• Instructions for the task
Print the entire listing below word for word, excluding its pictures.

★ ★ ★ ★

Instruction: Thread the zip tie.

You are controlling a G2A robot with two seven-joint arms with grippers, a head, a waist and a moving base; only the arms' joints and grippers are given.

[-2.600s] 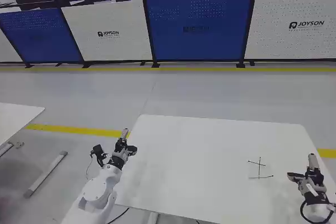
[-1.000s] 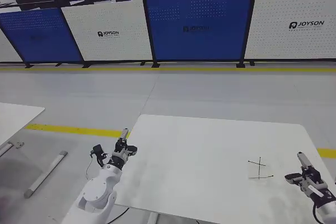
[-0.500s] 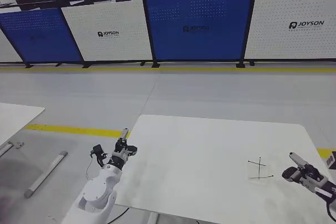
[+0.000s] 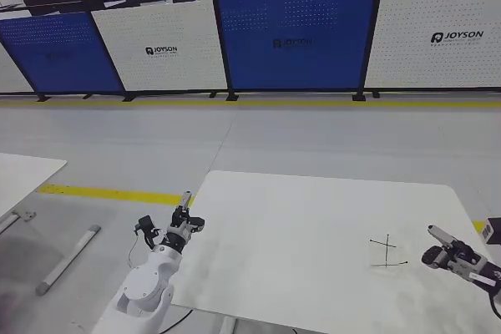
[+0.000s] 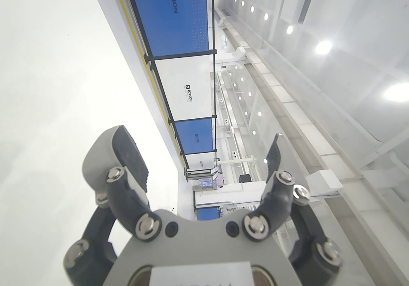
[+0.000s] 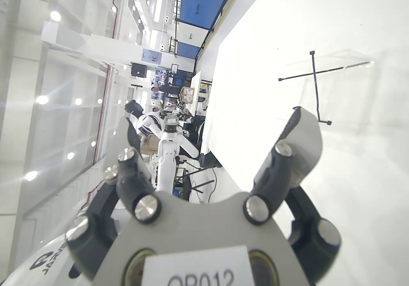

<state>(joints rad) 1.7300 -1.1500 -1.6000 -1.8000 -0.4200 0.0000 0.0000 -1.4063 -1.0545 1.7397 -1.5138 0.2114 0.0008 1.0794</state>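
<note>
Two thin black zip ties [image 4: 388, 251] lie crossed on the white table [image 4: 317, 209], near its right side. My right gripper [image 4: 435, 245] hovers just right of them, open and empty, pointing toward them. In the right wrist view the crossed zip ties [image 6: 314, 75] lie a little beyond the open right gripper [image 6: 214, 127], and one fingertip [image 6: 302, 118] is close to a tie's end. My left gripper [image 4: 184, 200] sits at the table's left edge, far from the ties. The left wrist view shows this left gripper [image 5: 201, 153] open with nothing in it.
A second white table [image 4: 8, 179] stands off to the left, with a pale bar [image 4: 67, 259] lying on the floor between the tables. Blue and white partition panels [image 4: 292, 42] close the back. A yellow floor line [image 4: 108, 194] runs behind the table.
My right gripper has swung from the table's front right corner up and toward the zip ties, turning to point at them. The left arm has stayed still.
</note>
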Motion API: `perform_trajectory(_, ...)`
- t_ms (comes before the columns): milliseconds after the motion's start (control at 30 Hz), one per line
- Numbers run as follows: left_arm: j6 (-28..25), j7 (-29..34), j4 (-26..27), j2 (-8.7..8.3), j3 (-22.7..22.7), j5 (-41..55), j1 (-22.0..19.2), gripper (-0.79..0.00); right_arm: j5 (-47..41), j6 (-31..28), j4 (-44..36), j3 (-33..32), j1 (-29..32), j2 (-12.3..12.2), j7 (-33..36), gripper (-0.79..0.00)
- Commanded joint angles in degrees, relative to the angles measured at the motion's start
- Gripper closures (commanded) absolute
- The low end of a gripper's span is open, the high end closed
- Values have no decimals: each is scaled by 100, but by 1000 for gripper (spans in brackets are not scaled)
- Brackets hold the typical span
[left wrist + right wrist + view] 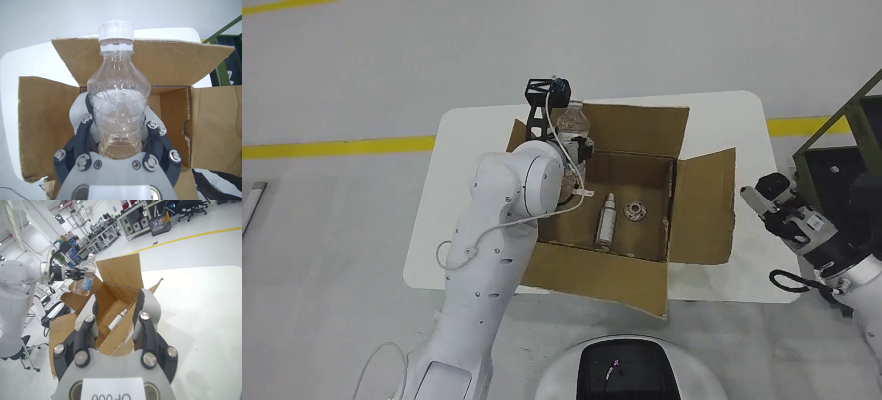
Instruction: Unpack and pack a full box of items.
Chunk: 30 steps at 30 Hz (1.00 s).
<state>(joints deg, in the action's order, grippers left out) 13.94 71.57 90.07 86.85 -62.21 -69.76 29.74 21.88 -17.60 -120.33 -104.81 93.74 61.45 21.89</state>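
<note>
The left gripper (pixel 115 117) holds a clear plastic bottle (pixel 117 106) in the air above the far left corner of an open cardboard box (pixel 702 205), jaws clamped on the bottle's ribbed middle. The bottle has a white screw cap with a white ring under it, a rounded shoulder with a small dent on one side, and a waist of horizontal ridges. In the right wrist view a white label with blue print wraps the body just below the fingers (pixel 88 274). There the bottle hangs tilted, cap up and base down, clear of the cardboard and above the left flap. Through the clear wall the brown of the box shows; whether any liquid is inside cannot be told.

The box stands on a white table (pixel 722 120) with rounded corners, all four flaps folded outward. The edge of the right flap is torn and ragged. On the box floor lie a slim white spray bottle (pixel 606 222), on its side with a pale label, and, just beside it toward the right wall, a small grey ring-shaped part (pixel 636 211). The two are near each other but not touching.

The right gripper (pixel 119 302) hangs at the right edge of the table, beyond the right flap, pointed at the box. Its jaws stand wide apart with nothing between them.
</note>
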Motion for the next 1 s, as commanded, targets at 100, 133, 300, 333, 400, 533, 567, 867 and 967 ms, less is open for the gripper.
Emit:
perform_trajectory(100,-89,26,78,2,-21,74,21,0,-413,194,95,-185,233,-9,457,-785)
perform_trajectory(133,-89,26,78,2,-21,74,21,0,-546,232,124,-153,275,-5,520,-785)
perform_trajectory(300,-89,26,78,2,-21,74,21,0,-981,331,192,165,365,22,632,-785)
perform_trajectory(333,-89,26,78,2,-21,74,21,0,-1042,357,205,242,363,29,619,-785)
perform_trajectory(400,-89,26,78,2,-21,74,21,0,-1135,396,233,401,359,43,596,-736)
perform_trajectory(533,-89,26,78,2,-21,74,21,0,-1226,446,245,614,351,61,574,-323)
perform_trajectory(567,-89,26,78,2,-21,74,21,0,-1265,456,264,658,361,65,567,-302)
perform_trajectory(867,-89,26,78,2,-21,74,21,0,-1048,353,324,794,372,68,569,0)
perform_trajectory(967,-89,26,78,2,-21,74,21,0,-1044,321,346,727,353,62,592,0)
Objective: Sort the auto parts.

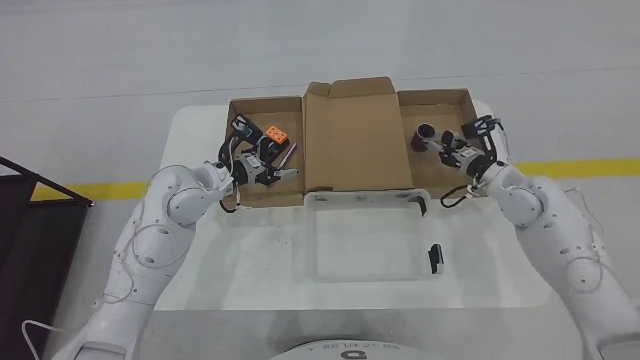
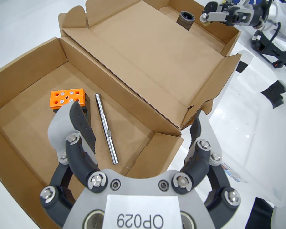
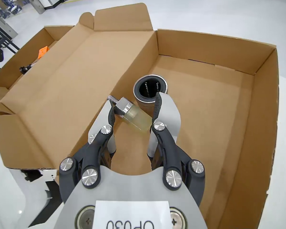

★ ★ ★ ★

• Reply to the task
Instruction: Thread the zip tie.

You are controlling a G2A robot with two seven-joint arms with grippers, a head, a waist and a moving base; only the arms' joints and grippers are given.

[-2.600s] 
[-1.000s] 
[-0.500s] 
[+0.000s] 
[+0.000s] 
[+0.000s] 

<state>(joints rad) 1.7300 -1.1500 -1.6000 -1.8000 -0.4200 0.0000 0.0000 -1.4063 -1.0545 1.7397 -1.5138 0.2114 0.0008 1.0794</state>
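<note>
Two thin black zip ties [image 4: 388, 251] lie crossed on the white table [image 4: 317, 209], near its right side. My right gripper [image 4: 435, 245] hovers just right of them, open and empty, pointing toward them. In the right wrist view the crossed zip ties [image 6: 314, 75] lie a little beyond the open right gripper [image 6: 214, 127], and one fingertip [image 6: 302, 118] is close to a tie's end. My left gripper [image 4: 184, 200] sits at the table's left edge, far from the ties. The left wrist view shows this left gripper [image 5: 201, 153] open with nothing in it.
A second white table [image 4: 8, 179] stands off to the left, with a pale bar [image 4: 67, 259] lying on the floor between the tables. Blue and white partition panels [image 4: 292, 42] close the back. A yellow floor line [image 4: 108, 194] runs behind the table.
My right gripper has swung from the table's front right corner up and toward the zip ties, turning to point at them. The left arm has stayed still.
</note>
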Motion API: `perform_trajectory(_, ...)`
- t_ms (comes before the columns): milliseconds after the motion's start (control at 30 Hz), one per line
- Numbers run as follows: left_arm: j6 (-28..25), j7 (-29..34), j4 (-26..27), j2 (-8.7..8.3), j3 (-22.7..22.7), j5 (-41..55), j1 (-22.0..19.2), gripper (-0.79..0.00); right_arm: j5 (-47..41), j6 (-31..28), j4 (-44..36), j3 (-33..32), j1 (-29..32), j2 (-12.3..12.2), j7 (-33..36), gripper (-0.79..0.00)
- Commanded joint angles in degrees, relative to the angles measured at the motion's start
- Gripper closures (commanded) absolute
- The low end of a gripper's span is open, the high end closed
- Values have no decimals: each is scaled by 100, but by 1000 for gripper (spans in brackets are not scaled)
- Brackets hold the typical span
[left wrist + right wrist + view] 
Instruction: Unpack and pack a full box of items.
Chunk: 30 steps at 30 Hz (1.00 s).
<state>(joints deg, in the action's order, grippers left out) 13.94 71.57 90.07 86.85 -62.21 -69.76 29.74 21.88 -17.60 -120.33 -104.81 93.74 61.45 21.89</state>
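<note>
The left gripper (pixel 115 117) holds a clear plastic bottle (pixel 117 106) in the air above the far left corner of an open cardboard box (pixel 702 205), jaws clamped on the bottle's ribbed middle. The bottle has a white screw cap with a white ring under it, a rounded shoulder with a small dent on one side, and a waist of horizontal ridges. In the right wrist view a white label with blue print wraps the body just below the fingers (pixel 88 274). There the bottle hangs tilted, cap up and base down, clear of the cardboard and above the left flap. Through the clear wall the brown of the box shows; whether any liquid is inside cannot be told.

The box stands on a white table (pixel 722 120) with rounded corners, all four flaps folded outward. The edge of the right flap is torn and ragged. On the box floor lie a slim white spray bottle (pixel 606 222), on its side with a pale label, and, just beside it toward the right wall, a small grey ring-shaped part (pixel 636 211). The two are near each other but not touching.

The right gripper (pixel 119 302) hangs at the right edge of the table, beyond the right flap, pointed at the box. Its jaws stand wide apart with nothing between them.
</note>
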Motion for the next 1 s, as commanded, targets at 100, 133, 300, 333, 400, 533, 567, 867 and 967 ms, less is open for the gripper.
Emit:
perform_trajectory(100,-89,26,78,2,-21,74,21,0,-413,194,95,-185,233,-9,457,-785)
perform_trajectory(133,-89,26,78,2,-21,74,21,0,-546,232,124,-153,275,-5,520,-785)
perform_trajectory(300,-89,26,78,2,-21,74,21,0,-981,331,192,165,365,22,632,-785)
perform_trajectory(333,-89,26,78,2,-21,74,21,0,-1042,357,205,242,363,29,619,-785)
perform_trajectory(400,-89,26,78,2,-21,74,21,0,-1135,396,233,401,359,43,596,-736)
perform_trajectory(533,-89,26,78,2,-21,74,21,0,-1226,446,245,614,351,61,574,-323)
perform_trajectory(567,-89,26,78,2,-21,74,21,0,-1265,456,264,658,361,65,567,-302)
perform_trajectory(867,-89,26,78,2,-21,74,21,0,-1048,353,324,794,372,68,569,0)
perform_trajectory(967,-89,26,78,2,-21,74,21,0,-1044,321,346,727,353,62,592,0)
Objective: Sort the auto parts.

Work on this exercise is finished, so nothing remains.